The case — Royal Mail group PLC versus Donald Holden — was described in a document posted on the TUC website by Robin Jackson, the information officer of the Odinist Fellowship, who attended both days of the hearing. Mr Jackson reported:
“Many of you will be surprised, as I was, to learn that, increasingly, employers with a large proportion of Muslim staff are being obliged to set aside rooms in the workplace for Muslim prayers, and to allow their employees to take time away from their duties to engage in these prayers. At the Mail Centre where Donald worked, there was just such a room, which was designated as a ‘Multicultural Room’. That is important, because never, at any time, did the Royal Mail claim that the Room was solely for Muslim use, or that non-Muslims might not use it for their own purposes.”
Mr Holden tried to use the room for his own religious purposes – which is ostensibly what it was for – but it quickly became apparent that it was, in reality, a Muslim Club Room, full of Korans and prayer calendars. Mr Holden left sheets of paper about Odinism in the room, on a chair by the sink.
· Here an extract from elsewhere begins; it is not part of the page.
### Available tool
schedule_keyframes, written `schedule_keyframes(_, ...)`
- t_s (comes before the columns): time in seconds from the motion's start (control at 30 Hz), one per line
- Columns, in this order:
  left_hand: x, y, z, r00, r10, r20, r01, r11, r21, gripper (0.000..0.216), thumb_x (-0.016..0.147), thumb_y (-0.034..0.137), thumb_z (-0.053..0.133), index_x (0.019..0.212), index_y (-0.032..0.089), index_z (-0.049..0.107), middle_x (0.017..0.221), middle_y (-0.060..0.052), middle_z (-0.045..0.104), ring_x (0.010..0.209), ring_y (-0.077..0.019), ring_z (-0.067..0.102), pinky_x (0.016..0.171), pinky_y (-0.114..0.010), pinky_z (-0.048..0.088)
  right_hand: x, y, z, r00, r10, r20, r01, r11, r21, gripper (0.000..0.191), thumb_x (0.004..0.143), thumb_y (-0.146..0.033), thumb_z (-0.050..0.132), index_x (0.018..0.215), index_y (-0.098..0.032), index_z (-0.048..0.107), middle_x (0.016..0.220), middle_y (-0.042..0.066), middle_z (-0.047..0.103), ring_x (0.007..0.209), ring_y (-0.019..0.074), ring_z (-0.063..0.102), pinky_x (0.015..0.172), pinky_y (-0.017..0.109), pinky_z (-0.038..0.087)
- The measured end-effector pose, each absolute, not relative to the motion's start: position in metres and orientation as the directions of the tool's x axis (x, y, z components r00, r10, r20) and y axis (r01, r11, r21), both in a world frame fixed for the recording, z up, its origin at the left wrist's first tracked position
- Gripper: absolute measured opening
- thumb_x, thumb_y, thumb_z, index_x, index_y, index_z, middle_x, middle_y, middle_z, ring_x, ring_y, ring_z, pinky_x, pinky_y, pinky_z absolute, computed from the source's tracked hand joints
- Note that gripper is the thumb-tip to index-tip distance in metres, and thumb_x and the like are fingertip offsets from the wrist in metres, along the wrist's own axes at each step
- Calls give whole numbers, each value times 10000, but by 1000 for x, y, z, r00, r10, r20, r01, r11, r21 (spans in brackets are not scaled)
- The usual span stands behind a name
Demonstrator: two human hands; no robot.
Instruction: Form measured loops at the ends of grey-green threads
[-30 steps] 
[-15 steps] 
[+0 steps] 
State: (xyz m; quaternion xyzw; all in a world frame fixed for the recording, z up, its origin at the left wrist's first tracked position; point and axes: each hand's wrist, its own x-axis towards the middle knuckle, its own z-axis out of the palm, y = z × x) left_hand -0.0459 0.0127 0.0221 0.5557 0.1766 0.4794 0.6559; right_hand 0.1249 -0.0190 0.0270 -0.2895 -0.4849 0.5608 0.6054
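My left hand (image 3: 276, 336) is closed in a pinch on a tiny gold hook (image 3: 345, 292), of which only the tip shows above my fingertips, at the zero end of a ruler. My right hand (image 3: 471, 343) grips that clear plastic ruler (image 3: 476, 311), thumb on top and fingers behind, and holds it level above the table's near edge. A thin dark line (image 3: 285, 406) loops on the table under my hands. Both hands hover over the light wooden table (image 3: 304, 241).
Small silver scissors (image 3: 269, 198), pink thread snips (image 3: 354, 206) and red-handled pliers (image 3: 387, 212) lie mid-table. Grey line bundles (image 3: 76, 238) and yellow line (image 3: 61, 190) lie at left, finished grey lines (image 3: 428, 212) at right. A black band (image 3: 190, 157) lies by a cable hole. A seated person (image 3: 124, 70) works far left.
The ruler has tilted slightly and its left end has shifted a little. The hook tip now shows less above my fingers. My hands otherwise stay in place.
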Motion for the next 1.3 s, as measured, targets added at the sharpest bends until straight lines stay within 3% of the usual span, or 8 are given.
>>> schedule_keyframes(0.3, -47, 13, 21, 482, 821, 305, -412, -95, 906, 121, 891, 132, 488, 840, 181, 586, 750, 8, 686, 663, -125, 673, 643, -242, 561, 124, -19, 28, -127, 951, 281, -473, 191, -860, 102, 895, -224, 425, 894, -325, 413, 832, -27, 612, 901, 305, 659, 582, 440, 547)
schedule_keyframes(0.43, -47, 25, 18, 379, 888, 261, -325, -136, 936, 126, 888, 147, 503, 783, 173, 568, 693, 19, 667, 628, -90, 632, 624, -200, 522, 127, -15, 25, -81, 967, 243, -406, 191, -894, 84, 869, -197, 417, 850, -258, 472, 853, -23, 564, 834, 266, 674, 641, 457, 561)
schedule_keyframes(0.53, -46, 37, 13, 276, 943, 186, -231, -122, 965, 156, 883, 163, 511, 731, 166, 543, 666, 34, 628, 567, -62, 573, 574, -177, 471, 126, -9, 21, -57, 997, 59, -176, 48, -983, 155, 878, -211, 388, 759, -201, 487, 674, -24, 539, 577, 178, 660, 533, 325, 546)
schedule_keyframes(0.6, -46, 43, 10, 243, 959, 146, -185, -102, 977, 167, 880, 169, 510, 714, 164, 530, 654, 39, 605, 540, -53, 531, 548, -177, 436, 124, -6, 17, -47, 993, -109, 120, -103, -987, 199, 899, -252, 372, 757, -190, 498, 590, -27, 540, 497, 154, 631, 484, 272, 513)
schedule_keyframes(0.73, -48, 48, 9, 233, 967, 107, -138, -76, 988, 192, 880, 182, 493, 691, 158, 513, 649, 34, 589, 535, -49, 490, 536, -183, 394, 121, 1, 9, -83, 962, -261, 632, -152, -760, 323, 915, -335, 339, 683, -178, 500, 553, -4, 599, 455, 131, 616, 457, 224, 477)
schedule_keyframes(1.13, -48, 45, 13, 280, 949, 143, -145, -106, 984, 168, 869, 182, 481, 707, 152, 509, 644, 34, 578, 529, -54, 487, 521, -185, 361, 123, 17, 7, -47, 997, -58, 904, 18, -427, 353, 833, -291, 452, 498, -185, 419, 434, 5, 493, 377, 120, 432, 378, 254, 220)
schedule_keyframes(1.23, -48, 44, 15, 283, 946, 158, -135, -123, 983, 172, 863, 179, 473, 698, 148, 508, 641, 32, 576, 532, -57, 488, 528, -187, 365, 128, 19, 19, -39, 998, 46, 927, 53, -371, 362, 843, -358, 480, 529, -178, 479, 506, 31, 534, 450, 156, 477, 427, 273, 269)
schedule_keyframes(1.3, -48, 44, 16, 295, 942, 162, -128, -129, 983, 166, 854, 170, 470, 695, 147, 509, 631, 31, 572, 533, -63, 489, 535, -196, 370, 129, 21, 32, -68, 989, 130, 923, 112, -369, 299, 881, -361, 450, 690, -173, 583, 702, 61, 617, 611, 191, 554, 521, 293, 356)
One item of evidence at the tribunal was a book which required users of the room to sign for a key on entering and leaving. Mr Holden’s visits were always of short duration, and mainly on a Saturday, when the place was mostly empty. Mr Jackson takes up the story:
“I was able to see for myself, that certain names and signatures, evidently belonging to Muslim employees, recurred time and time again in the signing-in book, sometimes three or four times in a single shift, and that the duration of their stays was half an hour or more. Some would call this ‘skiving’.”
Obviously Mr Holden’s use of the room was not welcomed by the Muslim employees and eventually an anonymous complaint was made to the management that a “muddy footprint had been left on the carpet of the Multicultural Room.” As Mr Jackson reports: “What could this mean? There could be only one possible interpretation: quite clearly, the culprit had intended to attack the Muslim religion. And not only was it, self-evidently, an anti-Muslim footprint, but on closer examination it became obvious that it must have been an anti-Islamic boot; and no doubt that anti-Islamic boot had been wielded by an Islamophobic foot. And who else could that Islamophobic foot belong to? The principle suspect had to be Donald, of course!”
Incredibly, the Royal Mail set up hidden cameras in the room to trap the culprit who was causing the ‘damage’. After five months of this surveillance – no doubt costing thousands of pounds – the management admitted that they had nothing on Mr Holden. In fact, during the tribunal hearing, no-one could be found who had actually seen the muddy footprint.
But the Royal Mail management did see Mr Holden in the room, leaving his literature on the chair by the sink and briefly appearing to pray. Then, on 23 February 2005, Mr Holden was hauled before the Royal Mail management to explain his actions. He was unsure at this point what he had done that needed explanation. None of the managers could agree what exactly his offence had been. Nevertheless, despite the vagueness of it all, he was suspended from work, accused of “religiously aggravated harassment directed against the Muslim faith”.
The investigating officer claimed it was because he was leaving his Odinist literature in the room, and suggested to Mr Holden that he was not a real believer and that there was no such religion as Odinism. He also confiscated Mr Holden’s religious literature and destroyed it. Imagine what would have happened if he had done that to Islamic literature!
However, Mr Holden’s suspension from the Royal Mail continued, and after a failed appeal, he eventually took action under the Employment Equality (Religion or Belief) Regulations 2003. The Royal Mail then dismissed him. He had worked for them for thirty-three years with a completely unblemished record. He lost his pension rights and his livelihood. And all because, the Royal Mail said, he walked on the carpet in the “Multicultural Room”, with his shoes on.
The Tribunal heard this tale with incredulity and decided that Mr Holden had been unfairly dismissed, and ordered the Royal Mail to pay a substantial compensation package likely to run into six figures.
Another outcome of this extraordinary case is that Odinism is now a legally recognised religion – and, by extension, so are all pagan religions.